| ASSIGNED TASK |
Reproduce the listing below word for word, with no pictures.

| COLLECTED DATA |
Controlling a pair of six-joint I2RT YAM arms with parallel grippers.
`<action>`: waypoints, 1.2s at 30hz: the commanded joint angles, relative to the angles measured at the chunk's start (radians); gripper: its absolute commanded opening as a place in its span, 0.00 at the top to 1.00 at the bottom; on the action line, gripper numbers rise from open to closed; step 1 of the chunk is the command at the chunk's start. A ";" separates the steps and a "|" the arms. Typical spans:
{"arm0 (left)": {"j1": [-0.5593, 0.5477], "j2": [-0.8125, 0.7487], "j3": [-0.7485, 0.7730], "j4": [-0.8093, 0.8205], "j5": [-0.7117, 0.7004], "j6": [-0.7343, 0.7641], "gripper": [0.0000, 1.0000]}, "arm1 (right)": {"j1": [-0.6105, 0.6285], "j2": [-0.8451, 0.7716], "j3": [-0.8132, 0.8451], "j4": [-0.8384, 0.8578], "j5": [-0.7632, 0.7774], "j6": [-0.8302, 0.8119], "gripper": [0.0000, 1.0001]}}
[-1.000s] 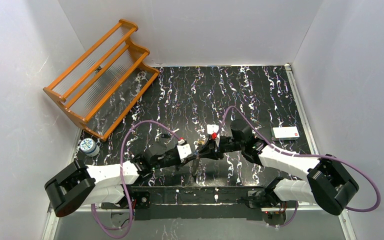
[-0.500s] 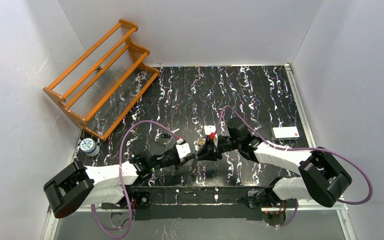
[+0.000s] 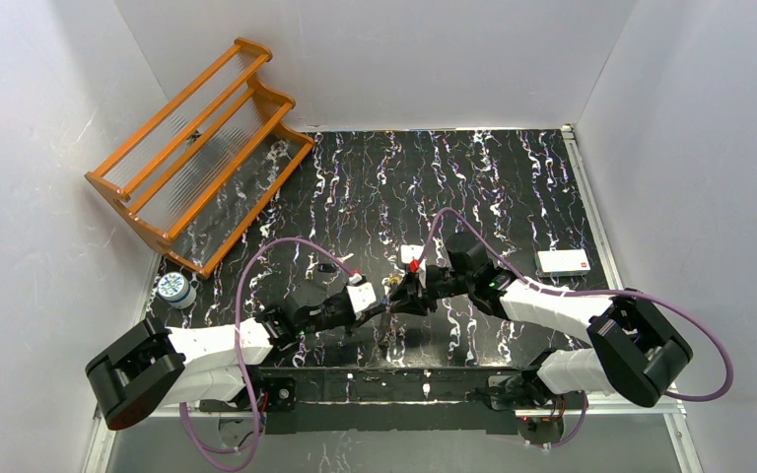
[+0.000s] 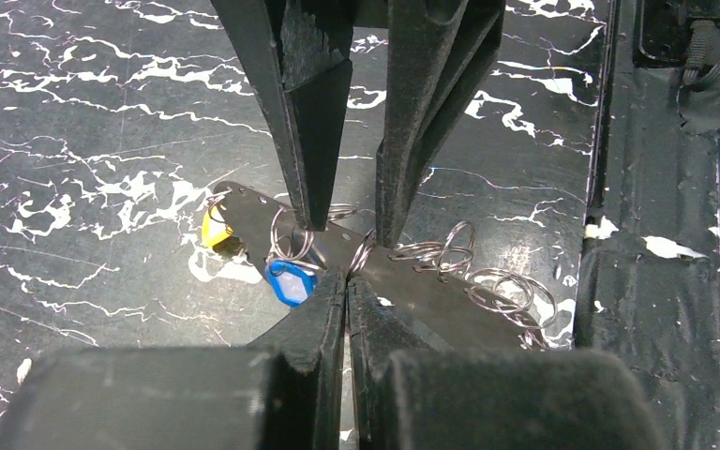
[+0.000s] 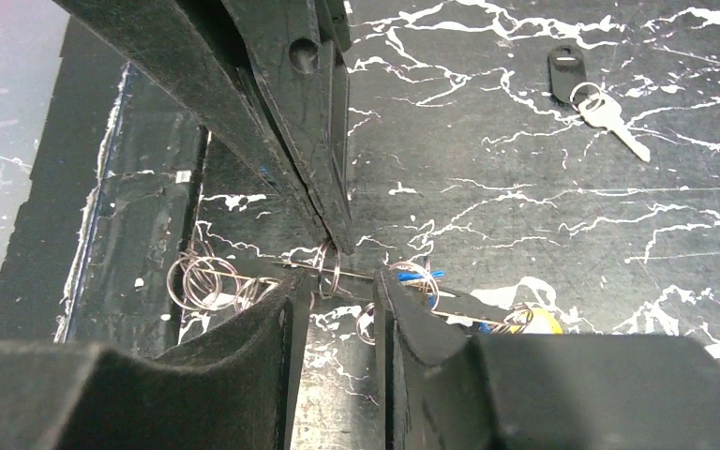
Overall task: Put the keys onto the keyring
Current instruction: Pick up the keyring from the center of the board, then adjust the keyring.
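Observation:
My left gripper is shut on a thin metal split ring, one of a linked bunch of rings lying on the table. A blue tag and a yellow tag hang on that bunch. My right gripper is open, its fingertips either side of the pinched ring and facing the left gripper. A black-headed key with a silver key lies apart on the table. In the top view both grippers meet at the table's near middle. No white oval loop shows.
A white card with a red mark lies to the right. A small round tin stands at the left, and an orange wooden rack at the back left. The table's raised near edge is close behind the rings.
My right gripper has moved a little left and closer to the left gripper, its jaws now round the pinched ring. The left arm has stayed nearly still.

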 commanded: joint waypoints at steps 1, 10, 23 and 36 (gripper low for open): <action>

| ANSWER SPACE |
Controlling a pair of six-joint I2RT YAM arms with parallel grippers.
`<action>`: waypoints, 1.2s at 30hz: the commanded joint angles, relative to the angles measured at the chunk's start (radians); gripper: its absolute commanded opening as a place in its span, 0.00 at the top to 1.00 at the bottom; on the action line, gripper numbers rise from open to closed; step 1 of the chunk is the command at the chunk's start. A ";" separates the steps and a "|" the arms. Typical spans:
{"arm0 (left)": {"j1": [-0.5593, 0.5477], "j2": [-0.8125, 0.7487], "j3": [-0.7485, 0.7730], "j4": [-0.8093, 0.8205], "j5": [-0.7117, 0.7004], "j6": [-0.7343, 0.7641], "gripper": [0.0000, 1.0000]}, "arm1 (right)": {"j1": [-0.6105, 0.6285], "j2": [-0.8451, 0.7716], "j3": [-0.8132, 0.8451], "j4": [-0.8384, 0.8578], "j5": [-0.7632, 0.7774], "j6": [-0.8302, 0.8119], "gripper": [0.0000, 1.0001]}}
[-1.000s] 
[-0.500s] 
[+0.000s] 
[+0.000s] 
[+0.000s] 
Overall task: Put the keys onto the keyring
Current instruction: Pick up the keyring from the center of the board, then adjust the keyring.
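Observation:
My left gripper is shut on a thin metal split ring, one of a linked bunch of rings lying on the table. A blue tag and a yellow tag hang on that bunch. My right gripper is open, its fingertips either side of the pinched ring and facing the left gripper. A black-headed key with a silver key lies apart on the table. In the top view both grippers meet at the table's near middle. No white oval loop shows.
A white card with a red mark lies to the right. A small round tin stands at the left, and an orange wooden rack at the back left. The table's raised near edge is close behind the rings.
My right gripper has moved a little left and closer to the left gripper, its jaws now round the pinched ring. The left arm has stayed nearly still.
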
 commanded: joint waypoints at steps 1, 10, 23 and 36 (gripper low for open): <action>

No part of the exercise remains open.